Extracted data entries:
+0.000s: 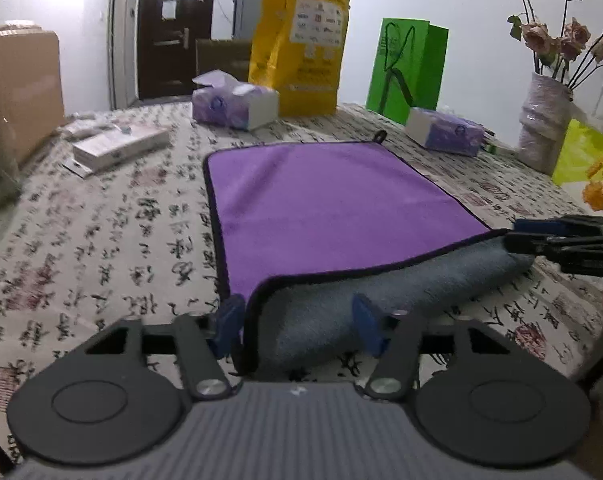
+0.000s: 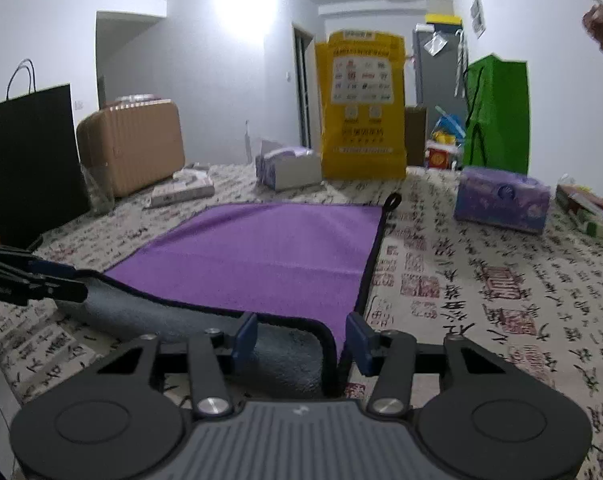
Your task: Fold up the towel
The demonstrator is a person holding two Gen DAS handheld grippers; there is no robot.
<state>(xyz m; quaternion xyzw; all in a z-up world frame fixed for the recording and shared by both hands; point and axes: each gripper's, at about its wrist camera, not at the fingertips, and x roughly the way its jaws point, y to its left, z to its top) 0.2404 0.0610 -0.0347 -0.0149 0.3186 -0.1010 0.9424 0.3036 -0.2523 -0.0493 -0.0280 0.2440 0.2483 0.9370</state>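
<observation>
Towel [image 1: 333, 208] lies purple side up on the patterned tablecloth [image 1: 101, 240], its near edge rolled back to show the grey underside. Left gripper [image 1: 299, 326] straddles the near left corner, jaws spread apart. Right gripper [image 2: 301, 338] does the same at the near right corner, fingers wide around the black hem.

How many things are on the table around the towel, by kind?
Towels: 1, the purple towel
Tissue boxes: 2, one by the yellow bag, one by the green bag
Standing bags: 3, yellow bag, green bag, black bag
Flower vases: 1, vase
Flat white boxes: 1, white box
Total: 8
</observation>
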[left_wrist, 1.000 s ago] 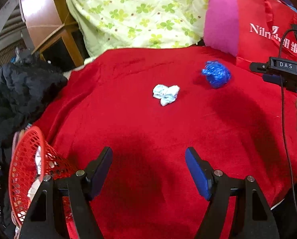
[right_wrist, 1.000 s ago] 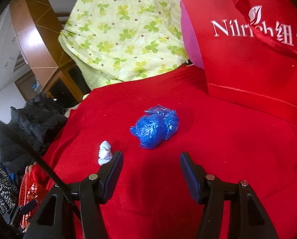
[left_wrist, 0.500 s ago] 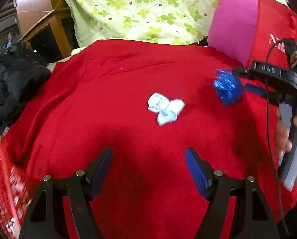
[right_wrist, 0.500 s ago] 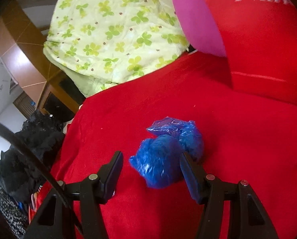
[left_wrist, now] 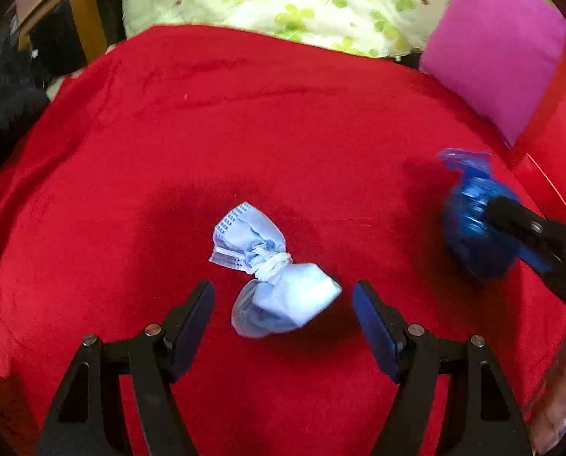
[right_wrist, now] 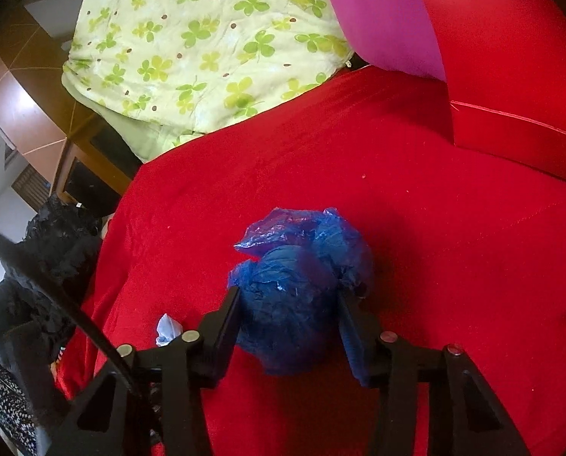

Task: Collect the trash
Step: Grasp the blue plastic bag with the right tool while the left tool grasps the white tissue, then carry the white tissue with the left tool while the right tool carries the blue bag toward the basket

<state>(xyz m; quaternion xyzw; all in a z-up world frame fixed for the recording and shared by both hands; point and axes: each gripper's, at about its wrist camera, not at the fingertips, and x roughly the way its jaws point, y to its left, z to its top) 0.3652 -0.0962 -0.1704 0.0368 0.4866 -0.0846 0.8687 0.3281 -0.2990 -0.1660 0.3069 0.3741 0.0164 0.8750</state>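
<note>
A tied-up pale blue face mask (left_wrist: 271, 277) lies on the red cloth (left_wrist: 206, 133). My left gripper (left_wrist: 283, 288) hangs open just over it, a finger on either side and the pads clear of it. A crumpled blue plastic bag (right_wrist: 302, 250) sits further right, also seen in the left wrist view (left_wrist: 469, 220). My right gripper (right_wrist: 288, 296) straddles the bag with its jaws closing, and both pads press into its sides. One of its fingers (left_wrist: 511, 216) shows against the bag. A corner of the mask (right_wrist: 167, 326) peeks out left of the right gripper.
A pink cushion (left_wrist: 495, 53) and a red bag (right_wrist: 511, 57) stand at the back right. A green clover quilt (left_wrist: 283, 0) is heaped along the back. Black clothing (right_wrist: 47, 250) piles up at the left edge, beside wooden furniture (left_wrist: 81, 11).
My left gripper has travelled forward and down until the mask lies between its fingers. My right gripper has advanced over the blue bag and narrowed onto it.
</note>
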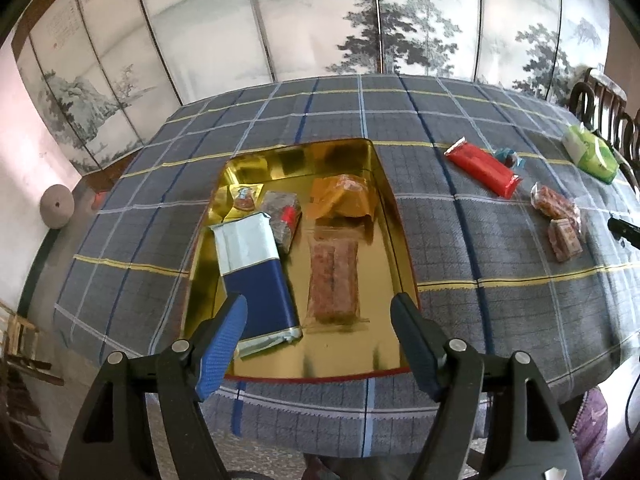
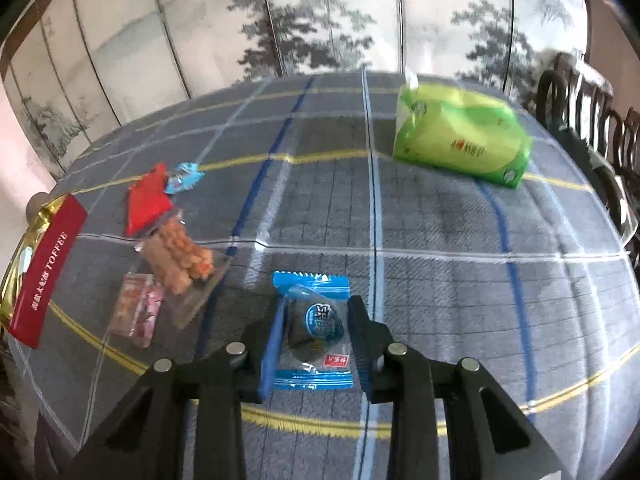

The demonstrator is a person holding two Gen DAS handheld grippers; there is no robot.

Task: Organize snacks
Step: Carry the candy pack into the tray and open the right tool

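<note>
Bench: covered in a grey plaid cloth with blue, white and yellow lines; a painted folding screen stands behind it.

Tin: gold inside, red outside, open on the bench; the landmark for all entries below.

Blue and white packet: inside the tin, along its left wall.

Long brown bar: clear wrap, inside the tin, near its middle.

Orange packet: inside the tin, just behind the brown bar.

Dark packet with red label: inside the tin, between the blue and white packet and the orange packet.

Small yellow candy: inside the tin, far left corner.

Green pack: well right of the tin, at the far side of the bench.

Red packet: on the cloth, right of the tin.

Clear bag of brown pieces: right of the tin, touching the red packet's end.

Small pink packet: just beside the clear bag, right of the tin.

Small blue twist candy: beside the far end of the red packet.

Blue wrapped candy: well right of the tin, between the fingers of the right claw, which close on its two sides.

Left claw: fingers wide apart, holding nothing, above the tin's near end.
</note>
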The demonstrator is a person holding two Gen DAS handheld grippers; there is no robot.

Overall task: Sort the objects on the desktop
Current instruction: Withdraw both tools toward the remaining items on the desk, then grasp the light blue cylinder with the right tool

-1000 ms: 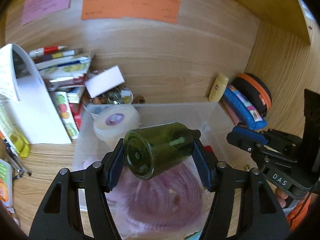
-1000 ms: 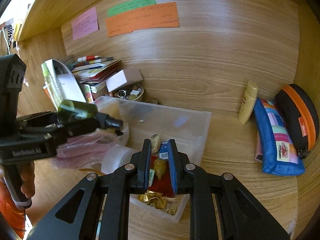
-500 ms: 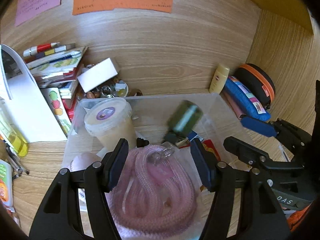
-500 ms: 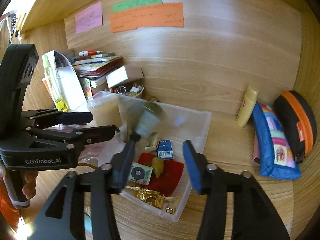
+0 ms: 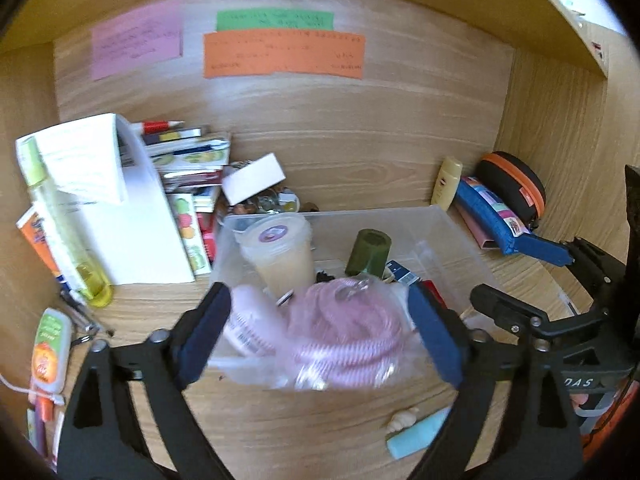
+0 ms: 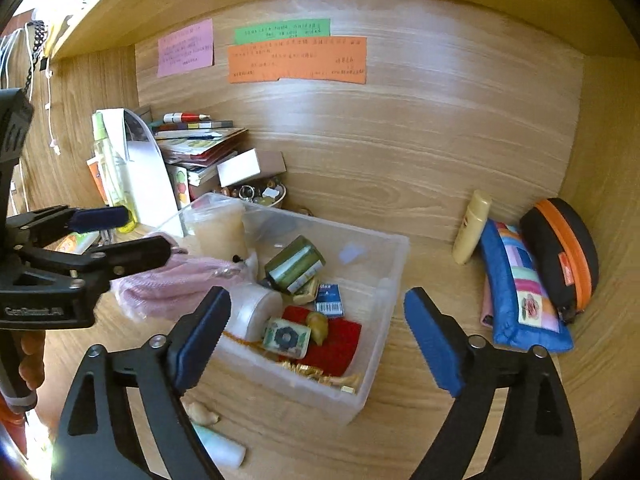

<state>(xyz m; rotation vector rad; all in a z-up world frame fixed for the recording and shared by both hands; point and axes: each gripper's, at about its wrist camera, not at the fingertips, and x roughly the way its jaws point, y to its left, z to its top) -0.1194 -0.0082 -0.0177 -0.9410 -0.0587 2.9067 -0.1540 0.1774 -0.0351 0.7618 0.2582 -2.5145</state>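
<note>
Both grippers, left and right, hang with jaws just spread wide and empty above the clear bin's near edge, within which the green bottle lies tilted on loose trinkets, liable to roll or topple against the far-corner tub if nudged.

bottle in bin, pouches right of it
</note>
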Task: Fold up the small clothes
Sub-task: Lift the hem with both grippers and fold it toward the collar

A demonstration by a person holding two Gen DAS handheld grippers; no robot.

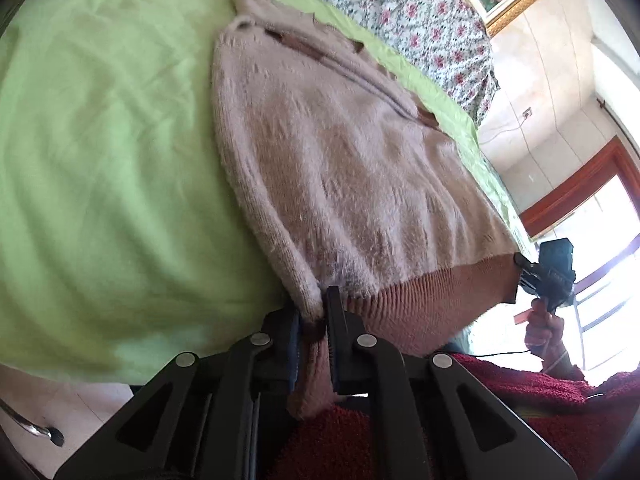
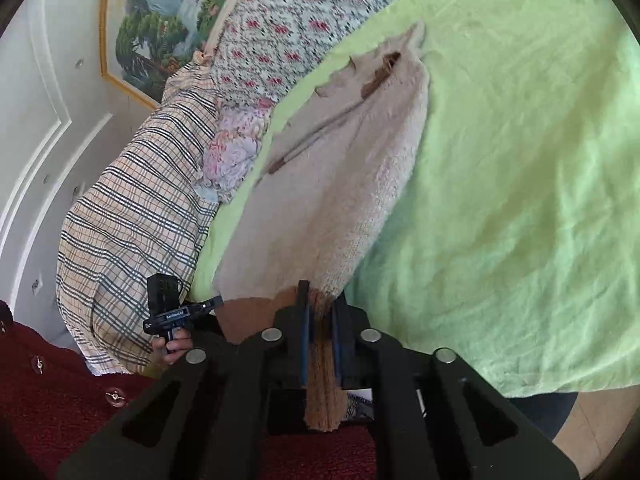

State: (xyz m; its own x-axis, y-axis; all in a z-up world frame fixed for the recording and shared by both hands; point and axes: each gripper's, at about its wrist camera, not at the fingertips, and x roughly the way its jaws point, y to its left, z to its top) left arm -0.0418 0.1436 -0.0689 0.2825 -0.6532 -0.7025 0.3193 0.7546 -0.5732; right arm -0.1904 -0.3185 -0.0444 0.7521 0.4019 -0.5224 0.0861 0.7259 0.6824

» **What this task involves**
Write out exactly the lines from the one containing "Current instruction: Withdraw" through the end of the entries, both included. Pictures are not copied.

» **Exercise answer**
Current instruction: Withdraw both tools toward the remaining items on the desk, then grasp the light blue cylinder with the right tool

-1000 ms: 
-1000 ms: 
-500 ms: 
-500 ms: 
+0 ms: 
+0 ms: 

<state>(xyz m; rotation vector rad; all in a z-up world frame fixed for the recording and shared by both hands; point and axes: each gripper's, at about its wrist camera, not at the fingertips, and x roughly the way its jaws point, y to its left, z to its top) -0.1194 -0.0082 -0.0177 -0.9410 -0.0587 2.9067 -0.1540 0.1774 -0.0351 0.7618 0.2582 -2.5145</state>
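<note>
Both grippers, left and right, hang with jaws just spread wide and empty above the clear bin's near edge, within which the green bottle lies tilted on loose trinkets, liable to roll or topple against the far-corner tub if nudged.

bottle in bin, pouches right of it
</note>
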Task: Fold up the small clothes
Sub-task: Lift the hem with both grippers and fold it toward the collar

A demonstration by a person holding two Gen DAS handheld grippers; no robot.


State: (xyz m; its own x-axis, y-axis; all in a z-up world frame fixed for the recording and shared by both hands; point and axes: each gripper's, at about its wrist camera, not at the fingertips, and x roughly the way its jaws point, y to its left, z to its top) left arm -0.0418 0.1436 -0.0689 0.2825 -0.6532 -0.7025 0.3193 0.7546 -0.5732; right arm -0.1904 -0.3185 -0.0444 0.7521 0.4019 -0.5224 0.0861 0.7259 0.6824

The exercise requires no further answer.